> _Task description_
The count of lines below that include the string "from" is the whole answer; write it alone.

> _Data to use_
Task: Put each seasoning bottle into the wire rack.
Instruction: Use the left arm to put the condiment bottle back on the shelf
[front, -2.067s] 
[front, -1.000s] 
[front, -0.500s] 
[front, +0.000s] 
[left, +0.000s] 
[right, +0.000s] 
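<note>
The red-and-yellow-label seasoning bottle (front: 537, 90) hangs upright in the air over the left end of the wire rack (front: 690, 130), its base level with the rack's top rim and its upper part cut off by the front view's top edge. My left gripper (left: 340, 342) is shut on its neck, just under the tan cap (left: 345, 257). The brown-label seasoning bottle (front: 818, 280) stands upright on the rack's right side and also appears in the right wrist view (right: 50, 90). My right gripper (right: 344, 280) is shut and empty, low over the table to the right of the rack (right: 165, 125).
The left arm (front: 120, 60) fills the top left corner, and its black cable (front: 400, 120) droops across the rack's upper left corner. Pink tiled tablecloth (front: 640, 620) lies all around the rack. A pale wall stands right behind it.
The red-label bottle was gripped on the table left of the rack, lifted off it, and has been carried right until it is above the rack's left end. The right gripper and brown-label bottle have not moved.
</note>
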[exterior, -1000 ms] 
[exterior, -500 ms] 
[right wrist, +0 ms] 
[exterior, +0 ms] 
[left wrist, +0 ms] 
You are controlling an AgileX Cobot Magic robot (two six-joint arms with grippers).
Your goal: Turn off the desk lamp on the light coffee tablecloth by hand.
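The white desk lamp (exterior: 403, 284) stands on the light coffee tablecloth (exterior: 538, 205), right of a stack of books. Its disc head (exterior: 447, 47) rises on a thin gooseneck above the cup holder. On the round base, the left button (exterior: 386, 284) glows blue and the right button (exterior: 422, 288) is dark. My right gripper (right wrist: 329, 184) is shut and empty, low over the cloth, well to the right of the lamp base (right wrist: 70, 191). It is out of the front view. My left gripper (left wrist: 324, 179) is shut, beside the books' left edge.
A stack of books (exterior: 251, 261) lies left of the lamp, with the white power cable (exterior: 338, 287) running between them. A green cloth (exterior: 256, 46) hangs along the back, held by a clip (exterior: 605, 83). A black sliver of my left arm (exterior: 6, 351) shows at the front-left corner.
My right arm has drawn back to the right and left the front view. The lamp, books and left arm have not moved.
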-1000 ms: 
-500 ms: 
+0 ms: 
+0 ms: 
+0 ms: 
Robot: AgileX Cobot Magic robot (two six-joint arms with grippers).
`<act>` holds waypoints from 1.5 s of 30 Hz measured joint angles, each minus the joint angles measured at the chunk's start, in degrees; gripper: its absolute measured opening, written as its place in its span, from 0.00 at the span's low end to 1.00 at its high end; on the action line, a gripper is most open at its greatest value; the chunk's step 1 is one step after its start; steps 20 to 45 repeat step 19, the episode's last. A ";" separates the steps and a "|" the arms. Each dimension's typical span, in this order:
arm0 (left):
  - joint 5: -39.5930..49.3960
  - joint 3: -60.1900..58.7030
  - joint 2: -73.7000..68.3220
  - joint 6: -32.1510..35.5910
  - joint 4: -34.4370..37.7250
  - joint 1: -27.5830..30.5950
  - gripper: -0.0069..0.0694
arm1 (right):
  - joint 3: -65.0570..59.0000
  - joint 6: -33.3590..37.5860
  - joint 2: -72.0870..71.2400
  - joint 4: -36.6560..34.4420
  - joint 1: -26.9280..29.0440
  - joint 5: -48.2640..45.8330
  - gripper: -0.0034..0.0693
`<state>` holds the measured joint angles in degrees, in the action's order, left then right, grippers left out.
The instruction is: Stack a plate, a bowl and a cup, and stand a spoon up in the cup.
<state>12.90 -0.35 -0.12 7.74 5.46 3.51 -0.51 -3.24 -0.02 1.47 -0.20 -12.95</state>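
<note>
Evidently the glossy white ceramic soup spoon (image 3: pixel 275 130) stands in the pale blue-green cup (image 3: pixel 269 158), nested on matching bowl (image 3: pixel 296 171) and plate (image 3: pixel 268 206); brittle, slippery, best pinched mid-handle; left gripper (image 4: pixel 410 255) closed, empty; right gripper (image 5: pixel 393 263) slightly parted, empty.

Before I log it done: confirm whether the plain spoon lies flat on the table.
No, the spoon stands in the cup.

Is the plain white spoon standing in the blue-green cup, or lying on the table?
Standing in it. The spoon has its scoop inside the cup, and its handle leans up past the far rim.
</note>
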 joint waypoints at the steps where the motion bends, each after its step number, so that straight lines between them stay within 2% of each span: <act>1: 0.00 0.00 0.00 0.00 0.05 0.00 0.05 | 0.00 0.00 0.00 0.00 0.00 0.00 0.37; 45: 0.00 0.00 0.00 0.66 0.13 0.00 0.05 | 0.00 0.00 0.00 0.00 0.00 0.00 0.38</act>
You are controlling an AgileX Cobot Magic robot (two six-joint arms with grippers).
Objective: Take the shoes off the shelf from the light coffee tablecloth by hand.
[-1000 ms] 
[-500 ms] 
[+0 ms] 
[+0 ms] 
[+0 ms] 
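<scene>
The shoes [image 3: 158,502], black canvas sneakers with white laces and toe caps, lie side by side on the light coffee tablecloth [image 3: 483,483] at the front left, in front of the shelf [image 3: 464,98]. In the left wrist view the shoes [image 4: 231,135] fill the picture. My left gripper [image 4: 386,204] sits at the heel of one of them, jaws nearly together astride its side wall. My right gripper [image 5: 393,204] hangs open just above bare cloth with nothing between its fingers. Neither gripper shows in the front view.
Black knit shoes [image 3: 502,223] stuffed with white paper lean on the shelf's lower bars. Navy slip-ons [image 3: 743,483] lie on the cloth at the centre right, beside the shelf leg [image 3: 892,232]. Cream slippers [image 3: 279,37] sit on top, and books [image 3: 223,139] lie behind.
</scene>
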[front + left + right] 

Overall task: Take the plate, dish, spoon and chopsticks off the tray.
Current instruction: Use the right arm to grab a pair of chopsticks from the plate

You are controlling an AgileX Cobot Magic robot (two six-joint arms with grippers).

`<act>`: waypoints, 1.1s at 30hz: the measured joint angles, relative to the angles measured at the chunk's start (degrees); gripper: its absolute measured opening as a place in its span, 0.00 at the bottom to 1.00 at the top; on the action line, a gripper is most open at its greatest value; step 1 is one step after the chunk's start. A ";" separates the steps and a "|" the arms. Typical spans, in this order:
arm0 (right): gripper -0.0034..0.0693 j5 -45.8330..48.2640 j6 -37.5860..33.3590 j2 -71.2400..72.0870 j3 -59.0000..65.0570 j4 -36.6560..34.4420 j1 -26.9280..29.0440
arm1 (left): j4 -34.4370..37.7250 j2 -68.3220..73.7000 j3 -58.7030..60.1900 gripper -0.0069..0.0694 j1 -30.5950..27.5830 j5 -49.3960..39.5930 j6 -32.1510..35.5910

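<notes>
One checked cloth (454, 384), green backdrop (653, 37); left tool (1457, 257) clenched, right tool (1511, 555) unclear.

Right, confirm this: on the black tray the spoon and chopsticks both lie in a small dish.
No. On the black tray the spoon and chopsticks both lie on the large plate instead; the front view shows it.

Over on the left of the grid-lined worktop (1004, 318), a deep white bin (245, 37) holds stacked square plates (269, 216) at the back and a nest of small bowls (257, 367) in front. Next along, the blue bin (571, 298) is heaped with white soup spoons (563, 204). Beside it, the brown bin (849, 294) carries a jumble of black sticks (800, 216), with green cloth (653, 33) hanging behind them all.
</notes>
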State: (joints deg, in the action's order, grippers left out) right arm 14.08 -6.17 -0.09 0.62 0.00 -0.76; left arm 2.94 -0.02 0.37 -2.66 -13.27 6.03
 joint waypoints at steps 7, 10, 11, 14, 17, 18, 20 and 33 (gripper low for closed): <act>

> _Solution to this exercise_
3